I know there are several of these out there. But as I have just hit my year's experience (yay! No longer am I a new Grad nurse) I thought I would share what I have learned. Especially since I went the backwards way by being an agency nurse (they were the only ones that after almost two years of looking would take me with no experience). Therefore I had to self teach myself some of the stuff because I was never trained. And so I wanted to share what tricks I found to help make my job easier.
1) The first thing I learned is to always ask questions. When you are new- whether it be a new grad or new to the place- you won't know everything about the residents. What you may think is abnormal you will find to be normal. And vice versa. So the best way to learn is to ask questions. And don't just ask other nurses. Ask the aides too. Believe me they know so much medical stuff. It may not be in their scope of practice but they do know when to give breathing treatments or ivs or what is normal or abnormal for the resident.
2) After report, ask the other nurse for just a quick rundown on how each resident takes their meds. This will make it faster if you know if the person needs crushed meds. Or if Resident A only takes meds with crystal lite. It saves laps and lets you get the meds ready before you walk into that room.
3) Take a breath! You have gotten report and how they take their meds. Now before you freak and flutter through the med book like crack head trying to get their next hit, take a deep breath. And remember that the first hour of your shift the meds are most likely done. For example if you do the 3-11 shift, the 7-3 nurse has most likely done the meds, just like how you will do the 11pm meds before you leave. So for that first hour you are ok. Instead of running around take this time to figure out when you have meds to pass.
Here's what I found that works for me, however everyone has a different way of doing it (some mark pages, others use sticky notes). What I do is on the report sheet I take a different color (like blue or something) and I write in the times that meds are due. I will stand there and take an extra 10-15 mins and write down any times that fall between 1500-2300 (including those times) in blue on my report sheet. Or if I don't have room, I will grab a scrap sheet and write the room numbers and then write the med times. This way you save yourself numerous trips.
4) Now this one may not be as wonderful as a tip but it will save you stress. Remember you have an hour before and an hour later for meds. So a 1700 med can be given between 1600 and 1800. So just because it's 6pm when you finish your 5pm meds, you are fine.
5) Along with the above one. Try to group some of your meds together. Working at a LTC you will get meds almost hourly. I've had residents that have meds at 4pm, 5pm and 6pm. Instead of making three trips, if it is not too much try to give the 4 and 6pm meds at 5pm. Experience says that it most likely will be one or two meds for each hour. This will help save you odd trips. There will still be an odd trip alone, for one pill at a odd time, but you will reduce it a lot.
6) When you have the time to- in a break or something (you can also do this when you do your med times)- do the same thing with your TARS that you did with your MARS. Most treatments are just the shift (7-3 or 3-11) however there are some that are timed. But even if it isn't timed, just write on the report sheet- treatment, in the same color as your med times. This will help you remember who needs treatments and keep you from frantically flipping through the book.
7) Charting is usually by exception. Meaning antibiotics or abnormal findings or mental problems or things like that.
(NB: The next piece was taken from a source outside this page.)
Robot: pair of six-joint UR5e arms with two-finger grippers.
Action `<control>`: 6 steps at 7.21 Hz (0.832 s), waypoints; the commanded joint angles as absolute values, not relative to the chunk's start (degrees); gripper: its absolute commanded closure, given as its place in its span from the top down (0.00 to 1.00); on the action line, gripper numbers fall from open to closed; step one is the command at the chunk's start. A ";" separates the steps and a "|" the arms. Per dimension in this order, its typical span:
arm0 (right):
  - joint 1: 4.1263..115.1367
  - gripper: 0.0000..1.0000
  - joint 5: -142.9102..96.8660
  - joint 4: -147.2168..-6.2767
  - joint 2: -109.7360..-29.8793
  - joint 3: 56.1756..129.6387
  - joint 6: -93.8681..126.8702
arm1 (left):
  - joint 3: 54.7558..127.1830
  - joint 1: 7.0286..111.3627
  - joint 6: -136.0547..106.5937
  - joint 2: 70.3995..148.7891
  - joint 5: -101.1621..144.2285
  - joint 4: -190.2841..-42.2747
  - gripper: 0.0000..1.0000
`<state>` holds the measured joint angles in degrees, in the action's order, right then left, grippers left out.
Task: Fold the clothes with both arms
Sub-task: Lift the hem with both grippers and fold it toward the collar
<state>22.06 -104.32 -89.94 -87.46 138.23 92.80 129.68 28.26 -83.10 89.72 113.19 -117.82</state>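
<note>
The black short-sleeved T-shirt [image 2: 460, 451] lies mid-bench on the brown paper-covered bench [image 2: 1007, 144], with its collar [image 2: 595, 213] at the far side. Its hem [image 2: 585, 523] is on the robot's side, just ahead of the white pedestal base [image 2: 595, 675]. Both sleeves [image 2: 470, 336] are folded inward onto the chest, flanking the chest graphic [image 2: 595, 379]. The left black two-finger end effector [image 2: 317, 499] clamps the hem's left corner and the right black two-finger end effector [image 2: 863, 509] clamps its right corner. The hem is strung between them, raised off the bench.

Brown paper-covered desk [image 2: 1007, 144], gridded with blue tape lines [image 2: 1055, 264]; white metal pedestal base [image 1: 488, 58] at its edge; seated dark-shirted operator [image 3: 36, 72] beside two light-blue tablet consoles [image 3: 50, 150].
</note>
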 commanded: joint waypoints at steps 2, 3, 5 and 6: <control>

For antibiotics the most simple charting should be something along the lines of "Vitals for this shift are- (vitals). Resident on (antibiotic name) for (why they are on it). With no adverse reactions noted." As one of my bosses stated at orientation- When a resident is on an antibiotic I want to be able to look into the chart and read the vitals, what antibiotic and why, and if there was any adverse reactions from it." If you want to chart more, chart based off of the reason for the antibiotic. For example if it's a UTI- does the resident have burning? Is the urine clear? Does it have an odor? And as you get to know the resident- do they seem "off" mentally? Sometimes that's the only symptom. If the resident has a foley look at the bag to see if it looks ok.
8) For rounds, do a fast walk around before meds. Remember that first hour, so if you take 15 mins to write down MARS and TARS time on your report sheet. That gives you another 45 minutes to do a quick walk around. Just look in on your residents. Check and see if they are breathing or in any pain- bring your report sheet with you. The report sheet will give you the PRN time of pain or anxiety meds, give a time that they can have the next one. This way they know you have not forgotten them. Also this quick round will let you at least put a name to a face. Because really those pictures NEVER look like the resident!
9) You will not be as fast as the other nurses who have been there for years. At first you will be running either late or just barely on time. Don't worry, it's normal! I promise. There are still times I run late and have to stay behind and finish charting.
These are just some things I have found to help me. They are in no way the exact way to do nursing. You may find your own way. But these are the ways I have found that are helpful.
And remember to do as what you would want done on the cart! When you come onto a cart would you like it cleaned, stocked, and the meds for the first hour of your pass done? If so then do it back. Clean and stock your cart before you leave. And just grab the 11pm meds with your 10pm pass.